Pyth3rNalisis is a powerful and modular Python-based analysis tool aimed at file analysis with a focus on malware detection. It is designed to be easily extensible, allowing users to add custom functionality through additional modules.
- Automated Malware Detection: Automatically detect potential malware based on file signatures and patterns.
- Metadata Extraction: Extract and analyze metadata from various file formats.
- Comprehensive Logging: Keep detailed logs of all analysis processes for audit and review purposes.
- Modular Design: Custom modules can be integrated into the tool to extend its functionality.
- Cross-Platform: Works on both Windows and Unix-based systems.
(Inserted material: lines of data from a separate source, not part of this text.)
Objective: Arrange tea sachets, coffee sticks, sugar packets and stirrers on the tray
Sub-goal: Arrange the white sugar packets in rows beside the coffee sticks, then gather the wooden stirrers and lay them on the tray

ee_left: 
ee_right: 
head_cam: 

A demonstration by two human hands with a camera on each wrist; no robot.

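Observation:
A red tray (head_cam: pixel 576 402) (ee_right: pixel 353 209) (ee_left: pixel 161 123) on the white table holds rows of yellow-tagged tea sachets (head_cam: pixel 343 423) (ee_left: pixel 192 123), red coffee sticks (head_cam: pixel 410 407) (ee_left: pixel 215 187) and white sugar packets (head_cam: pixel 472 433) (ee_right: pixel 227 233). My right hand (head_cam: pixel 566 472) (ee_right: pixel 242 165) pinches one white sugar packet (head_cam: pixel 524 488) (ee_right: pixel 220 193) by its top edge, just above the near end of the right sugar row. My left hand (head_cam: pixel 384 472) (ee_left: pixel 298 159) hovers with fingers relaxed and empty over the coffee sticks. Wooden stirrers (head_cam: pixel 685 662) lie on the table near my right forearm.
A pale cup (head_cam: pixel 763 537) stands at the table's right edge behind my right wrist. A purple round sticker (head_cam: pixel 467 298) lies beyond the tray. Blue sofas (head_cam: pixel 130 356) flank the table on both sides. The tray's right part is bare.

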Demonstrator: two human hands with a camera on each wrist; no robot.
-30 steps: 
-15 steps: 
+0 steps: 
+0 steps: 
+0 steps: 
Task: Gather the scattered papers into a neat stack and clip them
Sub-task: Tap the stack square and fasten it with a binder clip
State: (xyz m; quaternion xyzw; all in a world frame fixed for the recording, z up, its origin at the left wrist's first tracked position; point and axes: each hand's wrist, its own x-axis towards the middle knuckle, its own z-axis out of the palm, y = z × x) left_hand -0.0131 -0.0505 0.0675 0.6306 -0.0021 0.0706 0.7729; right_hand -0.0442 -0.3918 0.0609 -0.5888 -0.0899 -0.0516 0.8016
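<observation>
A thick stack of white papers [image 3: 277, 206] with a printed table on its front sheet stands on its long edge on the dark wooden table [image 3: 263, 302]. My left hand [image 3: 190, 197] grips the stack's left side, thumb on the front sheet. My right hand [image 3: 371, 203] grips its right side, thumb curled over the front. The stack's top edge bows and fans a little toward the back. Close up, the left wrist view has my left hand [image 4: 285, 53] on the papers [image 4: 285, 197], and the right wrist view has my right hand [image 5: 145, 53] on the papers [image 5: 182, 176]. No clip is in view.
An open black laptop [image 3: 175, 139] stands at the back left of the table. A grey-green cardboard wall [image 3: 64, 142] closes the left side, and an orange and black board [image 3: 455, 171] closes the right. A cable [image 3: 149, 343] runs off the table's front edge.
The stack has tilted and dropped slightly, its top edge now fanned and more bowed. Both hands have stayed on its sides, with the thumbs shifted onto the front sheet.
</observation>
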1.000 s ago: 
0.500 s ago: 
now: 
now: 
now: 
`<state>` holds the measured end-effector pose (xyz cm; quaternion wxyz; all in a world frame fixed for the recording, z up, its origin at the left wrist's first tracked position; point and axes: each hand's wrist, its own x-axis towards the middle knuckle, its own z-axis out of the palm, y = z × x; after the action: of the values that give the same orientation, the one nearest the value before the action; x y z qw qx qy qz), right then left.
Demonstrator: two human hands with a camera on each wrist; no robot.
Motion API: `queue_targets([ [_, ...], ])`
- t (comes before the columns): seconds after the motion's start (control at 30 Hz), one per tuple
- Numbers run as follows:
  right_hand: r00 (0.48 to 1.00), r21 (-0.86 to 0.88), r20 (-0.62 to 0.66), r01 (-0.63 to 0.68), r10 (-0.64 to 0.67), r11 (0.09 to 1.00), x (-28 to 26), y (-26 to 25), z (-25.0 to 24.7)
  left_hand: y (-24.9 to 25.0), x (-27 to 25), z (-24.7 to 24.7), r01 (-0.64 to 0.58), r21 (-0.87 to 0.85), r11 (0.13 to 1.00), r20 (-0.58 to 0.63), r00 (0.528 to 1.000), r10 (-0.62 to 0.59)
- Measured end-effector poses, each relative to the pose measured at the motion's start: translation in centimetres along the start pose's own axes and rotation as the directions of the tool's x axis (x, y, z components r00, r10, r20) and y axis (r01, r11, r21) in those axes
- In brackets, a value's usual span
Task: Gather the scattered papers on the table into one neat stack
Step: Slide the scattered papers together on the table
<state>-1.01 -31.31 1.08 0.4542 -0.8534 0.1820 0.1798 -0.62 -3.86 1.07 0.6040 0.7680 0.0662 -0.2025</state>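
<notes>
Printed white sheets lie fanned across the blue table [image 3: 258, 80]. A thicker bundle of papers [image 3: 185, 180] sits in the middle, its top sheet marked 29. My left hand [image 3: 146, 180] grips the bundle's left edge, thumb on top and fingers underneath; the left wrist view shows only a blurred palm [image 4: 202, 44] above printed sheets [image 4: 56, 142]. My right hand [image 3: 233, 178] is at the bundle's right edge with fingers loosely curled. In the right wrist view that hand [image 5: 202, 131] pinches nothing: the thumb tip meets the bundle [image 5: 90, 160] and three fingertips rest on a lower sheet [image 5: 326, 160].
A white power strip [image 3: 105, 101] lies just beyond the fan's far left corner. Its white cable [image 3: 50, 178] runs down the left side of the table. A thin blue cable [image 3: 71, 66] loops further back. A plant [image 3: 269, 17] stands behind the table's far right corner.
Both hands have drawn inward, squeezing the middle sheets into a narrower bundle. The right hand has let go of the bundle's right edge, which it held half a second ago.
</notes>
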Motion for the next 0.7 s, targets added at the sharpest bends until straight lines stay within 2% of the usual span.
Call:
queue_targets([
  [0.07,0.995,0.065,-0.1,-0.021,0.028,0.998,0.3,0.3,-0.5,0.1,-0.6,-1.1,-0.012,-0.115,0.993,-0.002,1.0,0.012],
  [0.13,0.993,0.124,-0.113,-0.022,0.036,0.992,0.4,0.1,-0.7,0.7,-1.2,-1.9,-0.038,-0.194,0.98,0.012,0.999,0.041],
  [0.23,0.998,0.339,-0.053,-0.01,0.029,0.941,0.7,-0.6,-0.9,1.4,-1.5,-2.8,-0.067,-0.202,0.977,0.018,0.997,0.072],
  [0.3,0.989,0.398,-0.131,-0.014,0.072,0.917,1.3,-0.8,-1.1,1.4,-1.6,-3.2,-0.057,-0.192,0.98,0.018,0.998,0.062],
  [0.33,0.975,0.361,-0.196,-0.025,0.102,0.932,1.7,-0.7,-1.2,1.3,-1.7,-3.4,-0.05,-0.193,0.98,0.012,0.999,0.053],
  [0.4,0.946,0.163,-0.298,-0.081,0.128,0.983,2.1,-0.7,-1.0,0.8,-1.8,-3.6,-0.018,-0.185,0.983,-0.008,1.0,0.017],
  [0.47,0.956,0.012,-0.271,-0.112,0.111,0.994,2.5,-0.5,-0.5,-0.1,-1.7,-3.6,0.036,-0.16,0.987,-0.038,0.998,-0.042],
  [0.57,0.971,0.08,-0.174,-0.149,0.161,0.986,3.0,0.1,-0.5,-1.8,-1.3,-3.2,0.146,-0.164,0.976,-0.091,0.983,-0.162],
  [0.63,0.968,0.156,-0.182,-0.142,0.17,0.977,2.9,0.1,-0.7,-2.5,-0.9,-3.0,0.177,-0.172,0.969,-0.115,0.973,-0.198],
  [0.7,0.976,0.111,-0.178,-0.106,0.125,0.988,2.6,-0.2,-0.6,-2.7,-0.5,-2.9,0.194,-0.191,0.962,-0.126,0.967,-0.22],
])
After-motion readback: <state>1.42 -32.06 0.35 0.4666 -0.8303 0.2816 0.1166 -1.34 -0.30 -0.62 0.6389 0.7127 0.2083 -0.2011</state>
The project is organized as follows:
Pyth3rNalisis/
│
├── docs/ # Documentation files
│
├── examples/ # Example scripts and files demonstrating the tool’s usage
│
├── src/ # Source code of the project
│ ├── Pyth3rNalisis.py # Main script to run the analysis tool
│ └── modules/ # Directory for additional modules
│
└── tests/ # Test files for validating the tool’s functionality
├── malware/ # Test files containing malware-like signatures
└── not_malware/ # Test files that do not contain malware
pip install Pyth3rNalisis- Clone the repository:
git clone https://github.com/Pyth3rEx/Pyth3rNalisis.git
- Navigate to the project directory:
cd Pyth3rNalisis - Create and activate a virtual environment:
python3 -m venv env source env/bin/activate # On Windows use \`env\Scripts\activate\`
- Install dependencies:
pip install -r src/requirements.txt
To run the analysis tool and display it's options, execute the main script:
Pyth3rNalisis -h -h, --help Show the help message for the app
-f FILE, --file FILE File to perform analisis on
-H, --hashing Perform hashing analisis on the file | Will check the file's hash against publicly known malware hashes on online databases
-e, --extension Check for extension anomaly | Will perform both a magic number analisis and a filetype analisis and present the results against the declared filetype
-E, --entropy Check for unusal entropy in file | High entropy can indicate obfuscation or encryption of data in the file
-C, --CommandAndControl Check for command and control elements embedded in the file | High entropy can indicate obfuscation or encryption of data in the file
-m, --metadata Check for metadata anomaly | Will return data dependent on the file type provided, will overline anomalies such as incoherent dates, author names and such
Pyth3rNalisis -f exampleFile.abc -eE | Check extensions and entropy of file exampleFile.abc
Pyth3rNalisis -f exampleFile.bin -C | Check for emails and IPs in binary file exampleFile.bin
For more detailed usage, refer to the documentation in the `docs/` directory.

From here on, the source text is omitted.